Convex Is Back: Solving Belief MDPs With Convexity-Informed Deep Reinforcement Learning
Daniel Koutas, Daniel Hettegger, Kostas G. Papakonstantinou, Daniel Straub
TL;DR
This paper tackles belief-space DRL for POMDPs by exploiting the convexity of the optimal value function over beliefs, proposing hard- and soft-enforced convexity within a Dueling Q-network framework. The authors demonstrate that incorporating convexity constraints can improve learning speed, robustness to hyperparameters, and extrapolation to out-of-distribution observations, with gradient-based soft enforcement often performing best. Experiments on Tiger and FVRS show notable gains in OOD settings and robust performance across problem variants, suggesting that well-behaved value-function extrapolation is beneficial in partially observable domains. The work provides a practical approach to enhance DRL in belief-based settings and points to future directions in high-dimensional belief spaces and actor-critic architectures.
Abstract
We present a novel method for Deep Reinforcement Learning (DRL), incorporating the convex property of the value function over the belief space in Partially Observable Markov Decision Processes (POMDPs).
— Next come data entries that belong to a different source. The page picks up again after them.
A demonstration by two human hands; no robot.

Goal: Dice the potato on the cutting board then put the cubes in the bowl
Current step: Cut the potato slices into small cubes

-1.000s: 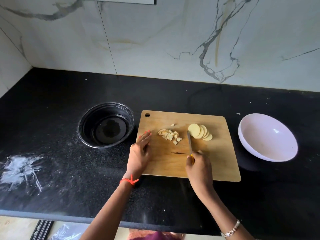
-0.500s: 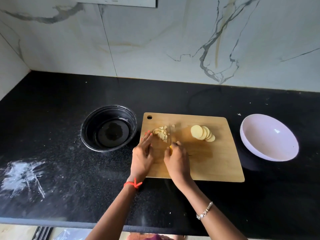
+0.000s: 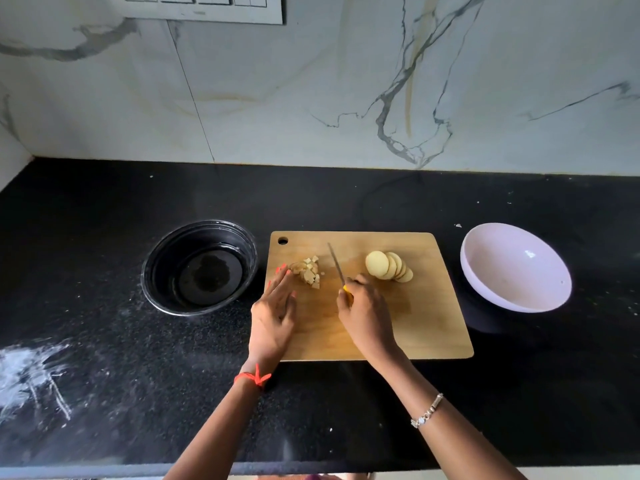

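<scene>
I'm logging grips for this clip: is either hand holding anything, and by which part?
The right hand grips the knife by its yellow handle. The left hand holds nothing; its straight fingers rest beside the potato cubes on the cutting board.

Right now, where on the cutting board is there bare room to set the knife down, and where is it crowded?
Free: the near right corner of the cutting board, bordered by the right hand, the potato slices and its right edge; also the far strip behind the slices. Crowded: the left half, where the left hand, potato cubes and knife sit close.
</scene>
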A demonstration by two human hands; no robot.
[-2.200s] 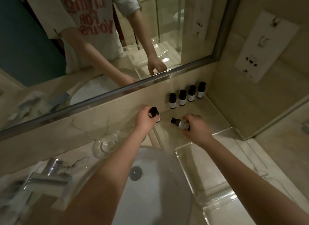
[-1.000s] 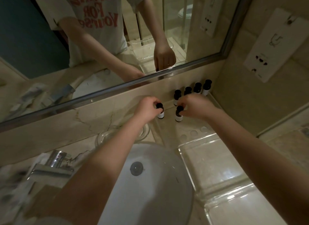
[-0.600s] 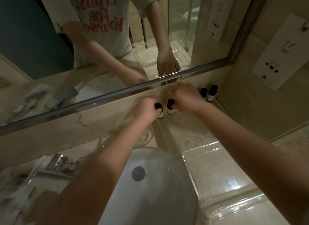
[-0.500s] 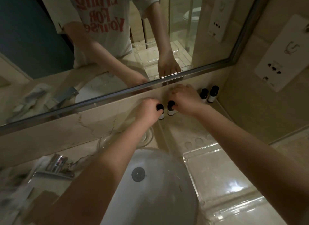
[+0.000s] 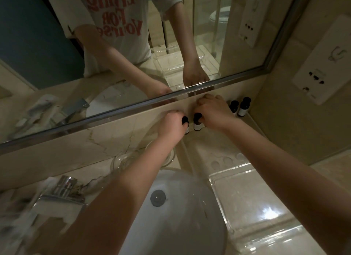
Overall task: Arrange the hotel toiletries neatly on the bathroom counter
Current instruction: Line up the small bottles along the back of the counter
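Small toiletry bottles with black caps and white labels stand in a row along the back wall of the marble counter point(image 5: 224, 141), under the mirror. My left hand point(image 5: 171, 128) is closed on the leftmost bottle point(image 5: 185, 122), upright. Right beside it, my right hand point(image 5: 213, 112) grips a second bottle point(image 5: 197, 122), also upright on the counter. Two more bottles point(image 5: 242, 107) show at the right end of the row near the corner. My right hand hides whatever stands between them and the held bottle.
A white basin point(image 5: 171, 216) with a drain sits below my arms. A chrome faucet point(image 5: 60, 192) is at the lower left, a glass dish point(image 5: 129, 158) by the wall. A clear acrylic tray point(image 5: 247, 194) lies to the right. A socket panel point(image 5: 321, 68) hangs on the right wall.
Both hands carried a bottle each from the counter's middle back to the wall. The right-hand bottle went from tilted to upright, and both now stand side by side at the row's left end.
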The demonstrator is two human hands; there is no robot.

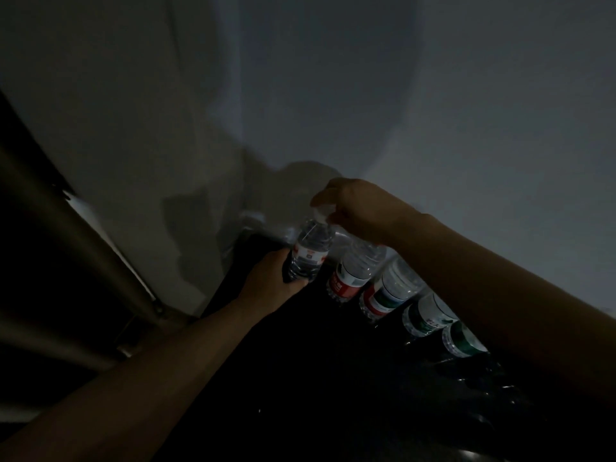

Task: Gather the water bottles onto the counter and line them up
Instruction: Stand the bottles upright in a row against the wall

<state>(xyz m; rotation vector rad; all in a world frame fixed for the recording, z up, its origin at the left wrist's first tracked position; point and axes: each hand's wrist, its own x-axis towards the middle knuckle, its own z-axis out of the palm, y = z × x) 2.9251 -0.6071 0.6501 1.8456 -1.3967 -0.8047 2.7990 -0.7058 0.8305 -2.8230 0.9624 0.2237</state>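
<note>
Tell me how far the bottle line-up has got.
Done: four clear plastic water bottles with red or green labels stand in a row on the dark counter. In hand: a fifth clear red-labelled bottle at the row's far end, left hand gripping its body, right hand on its white cap. Left: probably just letting go.

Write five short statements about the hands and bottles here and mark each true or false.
1. The left hand grips the lower body of the held bottle. True.
2. The right hand hangs free, holding nothing. False: its fingers hold the held bottle's cap.
3. More bottles stand in a row right of the held bottle. True.
4. The held bottle lies on its side. False: it is roughly upright.
5. Every label in the row is red. False: the nearest bottle shows green.
</note>
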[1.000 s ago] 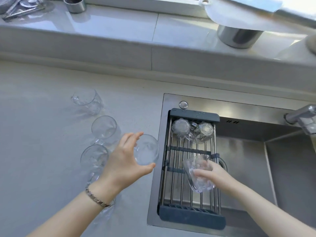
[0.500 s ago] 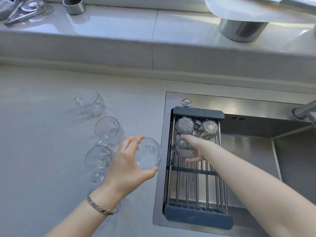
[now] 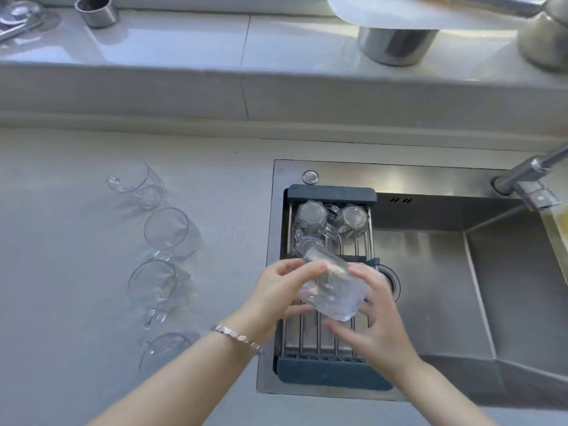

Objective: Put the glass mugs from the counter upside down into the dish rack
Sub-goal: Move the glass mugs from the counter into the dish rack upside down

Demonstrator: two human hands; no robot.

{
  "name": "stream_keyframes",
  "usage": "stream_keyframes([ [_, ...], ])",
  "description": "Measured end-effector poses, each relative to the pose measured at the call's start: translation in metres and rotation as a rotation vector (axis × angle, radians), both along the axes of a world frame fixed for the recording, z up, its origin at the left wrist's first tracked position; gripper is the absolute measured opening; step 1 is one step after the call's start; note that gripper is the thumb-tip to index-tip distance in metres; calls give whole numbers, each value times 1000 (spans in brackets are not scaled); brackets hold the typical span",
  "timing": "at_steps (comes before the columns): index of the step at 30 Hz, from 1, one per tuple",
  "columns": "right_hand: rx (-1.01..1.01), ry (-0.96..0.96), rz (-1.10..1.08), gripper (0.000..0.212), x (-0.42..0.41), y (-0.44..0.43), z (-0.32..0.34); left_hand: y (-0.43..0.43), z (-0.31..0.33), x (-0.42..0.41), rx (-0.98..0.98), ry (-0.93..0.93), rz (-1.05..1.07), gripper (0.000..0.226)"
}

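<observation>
Mug (image 3: 333, 290) tilted above rack (image 3: 335, 373) middle

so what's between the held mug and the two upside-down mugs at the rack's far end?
Head view: a third inverted mug sits between the held mug and the far pair, on the dish rack.

Single head-worn view, wide-angle, looking forward and steeply down from above the person's own forearms. Left hand (image 3: 278, 290) and right hand (image 3: 376, 321) sit close, low centre. Dish rack (image 3: 333, 376) directly beneath them; counter (image 3: 61, 272) off to the left hand's side; sink (image 3: 461, 287) beyond the right; window ledge (image 3: 184, 84) farthest ahead.
</observation>
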State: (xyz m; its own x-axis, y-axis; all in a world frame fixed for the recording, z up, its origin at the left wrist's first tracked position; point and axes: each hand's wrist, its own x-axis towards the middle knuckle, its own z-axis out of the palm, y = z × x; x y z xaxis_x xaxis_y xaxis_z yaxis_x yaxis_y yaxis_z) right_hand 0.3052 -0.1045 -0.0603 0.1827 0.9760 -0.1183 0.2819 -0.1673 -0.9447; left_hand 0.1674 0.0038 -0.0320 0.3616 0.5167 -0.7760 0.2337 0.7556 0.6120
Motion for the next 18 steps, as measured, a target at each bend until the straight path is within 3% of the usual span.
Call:
stream_keyframes([
  [2,24,-39,-127,67,11,-1,1,-4,-6,14,-56,-42,-85,60],
  [4,-28,-111,-136,63,26,1,3,-4,-11,23,16,43,-231,59],
  [6,-140,-241,-130,62,42,8,2,2,-20,25,334,279,-450,58],
  [8,-293,-364,-155,61,55,21,-5,11,-35,23,778,536,-672,53],
  [11,-504,-530,-148,63,61,49,-18,27,-62,24,1148,662,-992,55],
  [14,-608,-714,-45,65,57,74,-33,34,-82,30,1185,746,-1166,60],
  [18,-617,-906,91,68,50,87,-56,38,-97,33,1155,770,-1157,61],
])
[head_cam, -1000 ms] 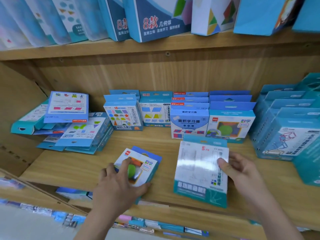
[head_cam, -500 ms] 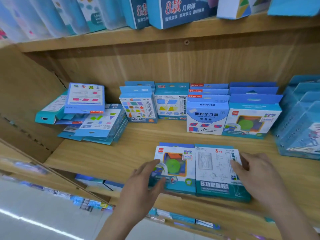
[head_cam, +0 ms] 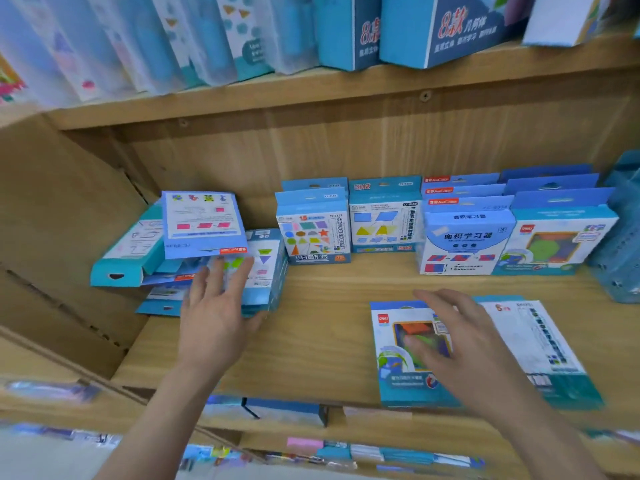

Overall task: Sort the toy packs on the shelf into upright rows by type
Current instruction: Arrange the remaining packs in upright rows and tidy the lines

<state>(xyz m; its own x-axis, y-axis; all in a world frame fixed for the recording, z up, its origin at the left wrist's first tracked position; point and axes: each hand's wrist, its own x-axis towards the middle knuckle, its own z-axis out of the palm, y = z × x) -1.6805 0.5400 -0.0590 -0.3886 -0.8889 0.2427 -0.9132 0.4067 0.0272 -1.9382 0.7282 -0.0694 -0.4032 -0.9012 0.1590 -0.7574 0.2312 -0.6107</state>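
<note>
Toy pack pile [head_cam: 267, 261]: left hand [head_cam: 214, 313] spread open, touching. Right hand [head_cam: 464, 344] open above flat pack [head_cam: 391, 358].

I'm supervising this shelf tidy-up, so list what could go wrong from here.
1. The left hand reaches into the loose heap of blue card packs; the tilted blue pack with pink rectangles propped on top could slide off.
2. The blue pack with a green disc and the white-fronted teal pack lie flat at the front lip of the wooden shelf; a sweep of the right hand might knock them over the edge.
</note>
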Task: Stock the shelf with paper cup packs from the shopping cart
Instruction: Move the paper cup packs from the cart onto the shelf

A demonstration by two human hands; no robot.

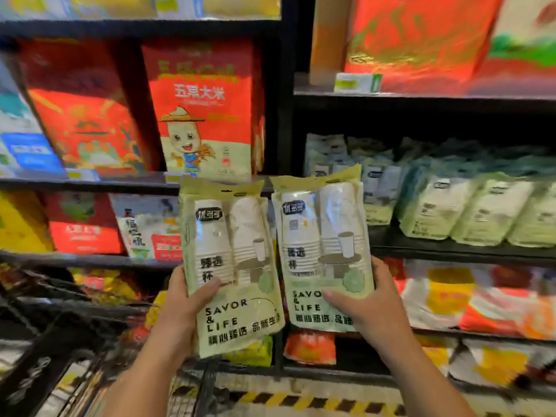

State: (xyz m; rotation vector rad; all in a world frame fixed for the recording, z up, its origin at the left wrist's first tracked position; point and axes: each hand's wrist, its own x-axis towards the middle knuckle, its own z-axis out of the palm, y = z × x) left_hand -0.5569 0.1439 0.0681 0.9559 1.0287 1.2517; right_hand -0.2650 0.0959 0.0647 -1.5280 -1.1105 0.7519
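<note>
Black shelves (285, 115) span the far side; red rice bags (204, 109) far left. Near floor (346, 386) carries a yellow-black stripe (301, 402).

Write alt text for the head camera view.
A person holds up two green paper cup packs side by side before store shelves: the left pack in the left hand, the right pack in the right hand. Matching packs lie on the shelf at right; red rice bags stand upper left.

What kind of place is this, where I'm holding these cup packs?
Most likely a supermarket aisle: dark shelves hold bagged goods like the red rice bag, matching paper cup packs sit shelved at right, and a shopping cart shows at lower left.
</note>
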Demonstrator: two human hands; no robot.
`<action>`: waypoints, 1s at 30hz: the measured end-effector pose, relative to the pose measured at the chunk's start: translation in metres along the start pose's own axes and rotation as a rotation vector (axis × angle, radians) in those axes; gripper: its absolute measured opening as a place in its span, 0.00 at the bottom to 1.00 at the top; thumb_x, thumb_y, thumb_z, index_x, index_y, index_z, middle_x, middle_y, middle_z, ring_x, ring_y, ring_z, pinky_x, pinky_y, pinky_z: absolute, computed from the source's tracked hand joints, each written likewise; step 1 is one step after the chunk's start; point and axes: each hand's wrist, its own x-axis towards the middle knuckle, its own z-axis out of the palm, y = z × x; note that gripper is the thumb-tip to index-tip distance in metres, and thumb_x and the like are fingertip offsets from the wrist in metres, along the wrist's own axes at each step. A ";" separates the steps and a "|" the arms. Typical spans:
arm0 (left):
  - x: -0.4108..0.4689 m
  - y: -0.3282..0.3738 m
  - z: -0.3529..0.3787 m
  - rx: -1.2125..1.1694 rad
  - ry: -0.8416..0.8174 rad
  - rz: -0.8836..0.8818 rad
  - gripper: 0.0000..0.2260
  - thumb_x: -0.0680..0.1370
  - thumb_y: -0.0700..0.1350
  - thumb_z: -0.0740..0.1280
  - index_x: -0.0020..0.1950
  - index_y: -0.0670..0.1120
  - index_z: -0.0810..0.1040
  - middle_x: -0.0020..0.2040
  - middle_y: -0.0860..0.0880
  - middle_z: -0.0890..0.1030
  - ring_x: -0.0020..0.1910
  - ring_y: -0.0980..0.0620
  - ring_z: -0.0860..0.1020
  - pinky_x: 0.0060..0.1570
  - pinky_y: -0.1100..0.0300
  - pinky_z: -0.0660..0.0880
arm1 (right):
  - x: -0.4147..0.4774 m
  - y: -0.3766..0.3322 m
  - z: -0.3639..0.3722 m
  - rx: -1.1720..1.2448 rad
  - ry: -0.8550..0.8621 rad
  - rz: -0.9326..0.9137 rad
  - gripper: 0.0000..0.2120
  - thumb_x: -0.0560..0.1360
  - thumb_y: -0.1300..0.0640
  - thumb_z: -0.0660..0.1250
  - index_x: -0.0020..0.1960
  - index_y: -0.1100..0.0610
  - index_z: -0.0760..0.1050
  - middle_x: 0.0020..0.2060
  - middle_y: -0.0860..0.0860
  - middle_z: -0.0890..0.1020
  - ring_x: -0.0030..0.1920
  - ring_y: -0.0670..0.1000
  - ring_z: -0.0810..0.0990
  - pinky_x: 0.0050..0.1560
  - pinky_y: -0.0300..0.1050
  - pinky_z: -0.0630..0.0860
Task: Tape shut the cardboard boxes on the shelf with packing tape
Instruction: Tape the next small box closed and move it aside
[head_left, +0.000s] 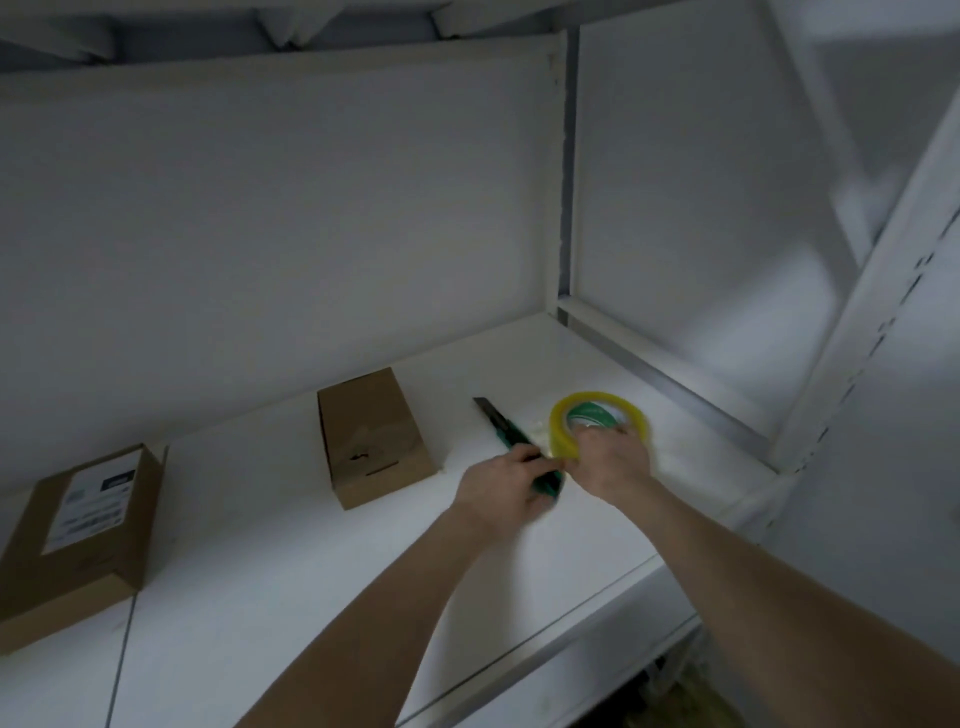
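Two cardboard boxes sit on the white shelf (311, 597), well apart from each other. The left box (78, 530) lies flat near the shelf's front edge, with a white label (91, 506) on its top face. The middle box (374, 436) lies farther back, close to the back panel (285, 208). It is plain brown, with a small slot and a dark mark on top. The view is dim and soft, so I cannot tell whether either box's flaps carry tape.

To the right of the middle box the hands come together, almost touching. The left hand (506, 488) has its fingers curled round the rear of a green utility knife (506, 434) — the blade is out and points away toward the back panel. The knife's front end is low over the shelf, but I cannot tell whether it rests there. The right hand (610, 460) grips the near rim of the tape roll (560, 428), a yellowish ring with a green core. The roll is just right of the knife's handle, tilted so its opening faces up and toward the camera. A pale scrap (537, 431) shows between knife and roll — too blurred to name. Right of the roll, a white slotted upright (852, 338) stands at the shelf's front corner.
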 end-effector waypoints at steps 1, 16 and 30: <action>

We introduce hard- and soft-enforced convexity as two different approaches, and compare their performance against standard DRL on two well-known POMDP environments, namely the Tiger and FieldVisionRockSample problems. Our findings show that including the convexity feature can substantially increase performance of the agents, as well as increase robustness over the hyperparameter space, especially when testing on out-of-distribution domains. The source code for this work can be found at https://github.com/Dakout/Convex_DRL.